__Data shown__

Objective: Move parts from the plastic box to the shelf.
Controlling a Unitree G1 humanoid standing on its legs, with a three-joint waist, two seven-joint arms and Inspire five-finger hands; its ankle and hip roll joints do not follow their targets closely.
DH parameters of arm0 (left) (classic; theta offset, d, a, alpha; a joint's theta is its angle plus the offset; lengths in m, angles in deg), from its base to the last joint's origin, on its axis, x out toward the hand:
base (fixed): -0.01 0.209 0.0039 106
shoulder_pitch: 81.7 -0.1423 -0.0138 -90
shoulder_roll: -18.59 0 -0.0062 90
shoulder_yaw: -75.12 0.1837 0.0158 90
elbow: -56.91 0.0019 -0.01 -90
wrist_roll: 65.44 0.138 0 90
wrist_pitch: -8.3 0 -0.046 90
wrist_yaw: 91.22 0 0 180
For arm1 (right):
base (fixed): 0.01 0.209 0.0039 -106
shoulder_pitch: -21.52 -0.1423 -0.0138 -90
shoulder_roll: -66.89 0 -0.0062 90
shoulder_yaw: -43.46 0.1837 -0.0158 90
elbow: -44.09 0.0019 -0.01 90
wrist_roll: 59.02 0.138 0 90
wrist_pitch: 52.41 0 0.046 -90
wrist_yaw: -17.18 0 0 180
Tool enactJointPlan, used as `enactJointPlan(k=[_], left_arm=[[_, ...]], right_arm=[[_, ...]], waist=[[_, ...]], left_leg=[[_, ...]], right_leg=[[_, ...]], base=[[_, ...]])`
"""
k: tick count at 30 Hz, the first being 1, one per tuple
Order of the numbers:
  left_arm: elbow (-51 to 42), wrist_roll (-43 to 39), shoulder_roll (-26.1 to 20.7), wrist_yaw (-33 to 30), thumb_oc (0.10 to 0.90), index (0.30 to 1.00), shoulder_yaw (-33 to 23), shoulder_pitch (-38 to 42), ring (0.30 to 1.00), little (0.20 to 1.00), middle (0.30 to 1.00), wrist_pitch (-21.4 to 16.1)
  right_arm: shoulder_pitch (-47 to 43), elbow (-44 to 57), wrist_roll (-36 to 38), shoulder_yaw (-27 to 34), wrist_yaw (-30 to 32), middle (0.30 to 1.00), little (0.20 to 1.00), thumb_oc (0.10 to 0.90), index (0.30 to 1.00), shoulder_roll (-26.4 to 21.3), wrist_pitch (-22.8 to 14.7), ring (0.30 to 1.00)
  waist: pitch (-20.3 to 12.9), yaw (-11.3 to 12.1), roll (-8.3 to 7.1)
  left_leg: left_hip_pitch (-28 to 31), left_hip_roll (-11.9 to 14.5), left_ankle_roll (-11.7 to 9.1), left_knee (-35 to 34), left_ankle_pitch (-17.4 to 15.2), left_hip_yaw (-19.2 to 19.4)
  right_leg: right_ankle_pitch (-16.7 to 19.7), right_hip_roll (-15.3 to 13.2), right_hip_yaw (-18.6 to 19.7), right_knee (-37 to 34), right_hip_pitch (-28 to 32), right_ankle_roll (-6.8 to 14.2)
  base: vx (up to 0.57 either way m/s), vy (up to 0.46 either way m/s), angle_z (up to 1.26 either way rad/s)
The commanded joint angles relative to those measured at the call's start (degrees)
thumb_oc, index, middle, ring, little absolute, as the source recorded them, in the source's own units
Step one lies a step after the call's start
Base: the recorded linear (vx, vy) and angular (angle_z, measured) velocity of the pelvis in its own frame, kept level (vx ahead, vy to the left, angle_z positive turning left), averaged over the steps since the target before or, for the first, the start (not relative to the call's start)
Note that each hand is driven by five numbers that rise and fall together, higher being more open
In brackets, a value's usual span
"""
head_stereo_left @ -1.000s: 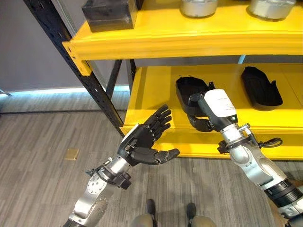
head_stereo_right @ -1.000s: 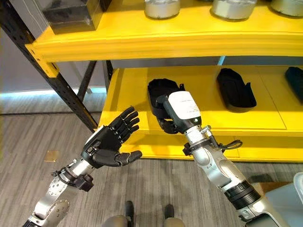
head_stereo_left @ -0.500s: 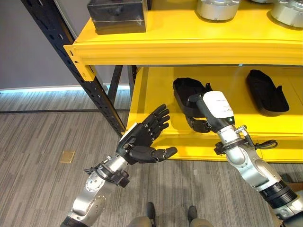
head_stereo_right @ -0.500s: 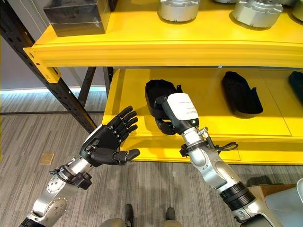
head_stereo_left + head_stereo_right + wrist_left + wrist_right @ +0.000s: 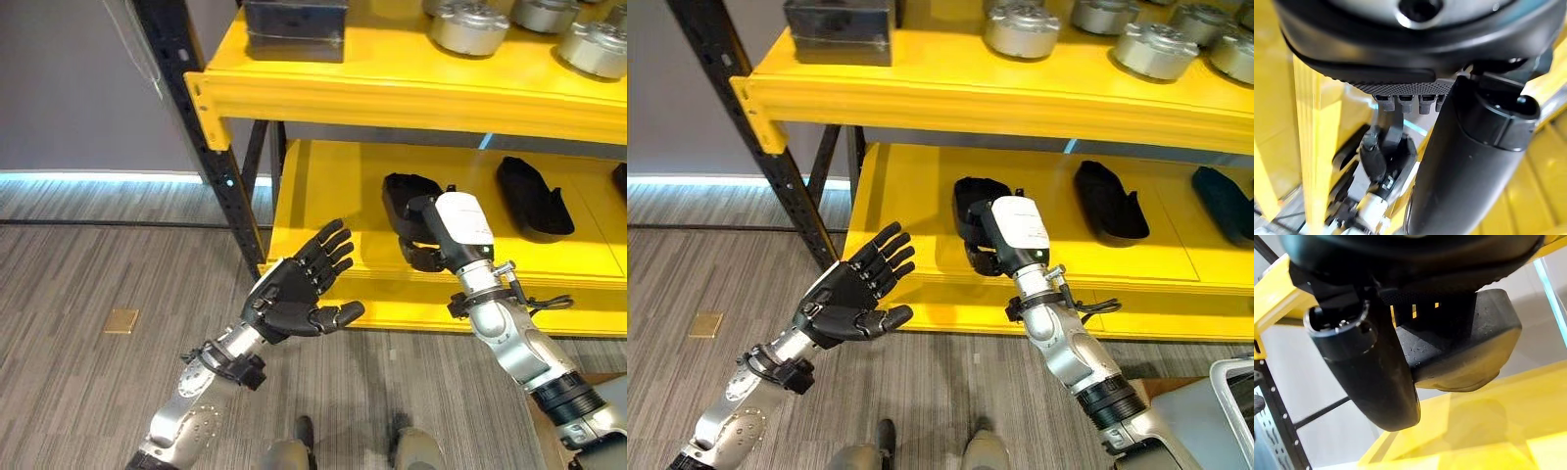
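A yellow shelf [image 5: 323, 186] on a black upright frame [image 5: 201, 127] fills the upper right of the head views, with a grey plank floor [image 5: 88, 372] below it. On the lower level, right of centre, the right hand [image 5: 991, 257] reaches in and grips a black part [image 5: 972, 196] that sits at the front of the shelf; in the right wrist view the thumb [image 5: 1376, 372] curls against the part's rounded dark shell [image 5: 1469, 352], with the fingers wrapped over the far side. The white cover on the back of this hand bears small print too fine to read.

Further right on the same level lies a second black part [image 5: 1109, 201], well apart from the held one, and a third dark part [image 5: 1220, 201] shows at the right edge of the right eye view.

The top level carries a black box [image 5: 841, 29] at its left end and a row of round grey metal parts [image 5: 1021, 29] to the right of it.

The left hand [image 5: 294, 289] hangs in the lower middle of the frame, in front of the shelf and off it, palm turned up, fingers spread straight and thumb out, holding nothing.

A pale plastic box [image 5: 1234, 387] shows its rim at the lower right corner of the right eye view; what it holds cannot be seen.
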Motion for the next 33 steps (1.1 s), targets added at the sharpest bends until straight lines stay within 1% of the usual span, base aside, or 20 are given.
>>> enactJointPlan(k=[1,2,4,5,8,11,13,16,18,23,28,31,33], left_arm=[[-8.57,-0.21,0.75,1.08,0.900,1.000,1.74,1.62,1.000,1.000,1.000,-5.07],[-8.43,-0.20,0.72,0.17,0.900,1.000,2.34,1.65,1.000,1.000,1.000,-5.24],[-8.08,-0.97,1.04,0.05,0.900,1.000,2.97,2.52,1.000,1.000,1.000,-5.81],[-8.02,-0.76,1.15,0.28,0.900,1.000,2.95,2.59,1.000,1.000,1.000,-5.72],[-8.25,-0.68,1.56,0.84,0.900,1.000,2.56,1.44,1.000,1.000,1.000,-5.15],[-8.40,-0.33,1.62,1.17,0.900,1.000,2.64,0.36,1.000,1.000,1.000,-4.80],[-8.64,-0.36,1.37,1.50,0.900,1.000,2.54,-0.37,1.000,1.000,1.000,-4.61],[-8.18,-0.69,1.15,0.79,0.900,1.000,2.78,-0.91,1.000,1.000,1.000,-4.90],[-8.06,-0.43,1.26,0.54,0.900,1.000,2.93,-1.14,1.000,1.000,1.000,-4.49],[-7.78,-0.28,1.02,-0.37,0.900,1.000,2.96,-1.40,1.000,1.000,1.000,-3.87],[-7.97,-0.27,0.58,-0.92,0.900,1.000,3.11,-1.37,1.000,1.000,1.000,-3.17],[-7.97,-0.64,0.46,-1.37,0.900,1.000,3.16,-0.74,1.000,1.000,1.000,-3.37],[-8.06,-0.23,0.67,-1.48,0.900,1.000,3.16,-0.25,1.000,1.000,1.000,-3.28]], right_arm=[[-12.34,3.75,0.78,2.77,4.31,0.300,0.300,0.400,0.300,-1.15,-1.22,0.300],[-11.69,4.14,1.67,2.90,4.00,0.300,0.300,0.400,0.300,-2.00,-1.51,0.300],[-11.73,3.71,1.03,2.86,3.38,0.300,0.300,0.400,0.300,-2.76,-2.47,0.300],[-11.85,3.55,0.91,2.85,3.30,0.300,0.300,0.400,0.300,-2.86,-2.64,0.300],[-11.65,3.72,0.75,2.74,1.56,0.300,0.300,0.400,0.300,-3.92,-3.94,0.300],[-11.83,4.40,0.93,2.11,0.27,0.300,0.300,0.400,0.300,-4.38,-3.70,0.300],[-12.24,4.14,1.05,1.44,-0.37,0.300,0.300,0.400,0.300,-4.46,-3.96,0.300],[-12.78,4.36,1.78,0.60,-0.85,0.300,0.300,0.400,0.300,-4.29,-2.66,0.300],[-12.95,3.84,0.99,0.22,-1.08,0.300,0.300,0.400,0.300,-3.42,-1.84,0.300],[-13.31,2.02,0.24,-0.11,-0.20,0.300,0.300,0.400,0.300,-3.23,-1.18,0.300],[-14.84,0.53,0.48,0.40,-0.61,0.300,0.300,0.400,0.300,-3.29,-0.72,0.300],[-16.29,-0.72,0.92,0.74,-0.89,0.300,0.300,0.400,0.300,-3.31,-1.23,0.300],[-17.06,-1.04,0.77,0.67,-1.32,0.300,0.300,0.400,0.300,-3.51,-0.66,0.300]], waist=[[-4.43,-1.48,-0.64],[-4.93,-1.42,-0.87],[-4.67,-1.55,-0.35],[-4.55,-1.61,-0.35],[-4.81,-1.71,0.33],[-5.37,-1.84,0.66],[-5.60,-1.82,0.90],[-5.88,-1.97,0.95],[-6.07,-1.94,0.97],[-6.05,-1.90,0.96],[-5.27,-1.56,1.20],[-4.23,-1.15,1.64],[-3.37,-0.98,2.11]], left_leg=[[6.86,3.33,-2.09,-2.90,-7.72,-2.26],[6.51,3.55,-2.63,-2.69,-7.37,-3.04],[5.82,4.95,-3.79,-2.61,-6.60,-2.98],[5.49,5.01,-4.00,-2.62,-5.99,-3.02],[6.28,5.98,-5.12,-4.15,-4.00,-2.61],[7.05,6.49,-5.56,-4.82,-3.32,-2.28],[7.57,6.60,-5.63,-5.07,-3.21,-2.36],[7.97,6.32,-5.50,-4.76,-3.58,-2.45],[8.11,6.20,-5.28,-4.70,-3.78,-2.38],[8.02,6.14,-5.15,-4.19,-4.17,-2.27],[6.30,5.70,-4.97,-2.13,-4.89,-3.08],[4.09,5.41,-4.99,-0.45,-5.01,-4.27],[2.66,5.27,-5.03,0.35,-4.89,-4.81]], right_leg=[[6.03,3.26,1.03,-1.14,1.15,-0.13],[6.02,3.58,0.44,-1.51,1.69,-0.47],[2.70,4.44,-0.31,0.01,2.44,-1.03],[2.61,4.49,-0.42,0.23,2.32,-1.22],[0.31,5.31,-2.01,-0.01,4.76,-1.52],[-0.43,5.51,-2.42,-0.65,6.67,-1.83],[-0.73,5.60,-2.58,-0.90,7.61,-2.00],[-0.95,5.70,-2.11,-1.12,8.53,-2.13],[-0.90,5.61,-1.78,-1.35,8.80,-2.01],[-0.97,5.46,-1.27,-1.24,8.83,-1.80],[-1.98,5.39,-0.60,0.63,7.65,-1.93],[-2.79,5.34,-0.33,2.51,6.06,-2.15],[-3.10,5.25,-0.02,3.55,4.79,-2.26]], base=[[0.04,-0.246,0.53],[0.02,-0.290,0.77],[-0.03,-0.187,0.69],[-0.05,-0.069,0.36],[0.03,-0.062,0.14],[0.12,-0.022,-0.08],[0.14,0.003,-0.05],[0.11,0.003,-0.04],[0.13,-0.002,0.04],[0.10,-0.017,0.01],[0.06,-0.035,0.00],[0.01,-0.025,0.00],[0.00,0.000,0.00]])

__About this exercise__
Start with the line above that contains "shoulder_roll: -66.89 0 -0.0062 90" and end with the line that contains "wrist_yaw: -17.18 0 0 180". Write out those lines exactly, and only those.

__Answer box__
shoulder_roll: -66.89 0 -0.0062 90
shoulder_yaw: -43.46 0.1837 -0.0158 90
elbow: -44.09 0.0019 -0.01 90
wrist_roll: 59.02 0.138 0 90
wrist_pitch: 52.41 0 0.046 -90
wrist_yaw: -17.18 0 0 180

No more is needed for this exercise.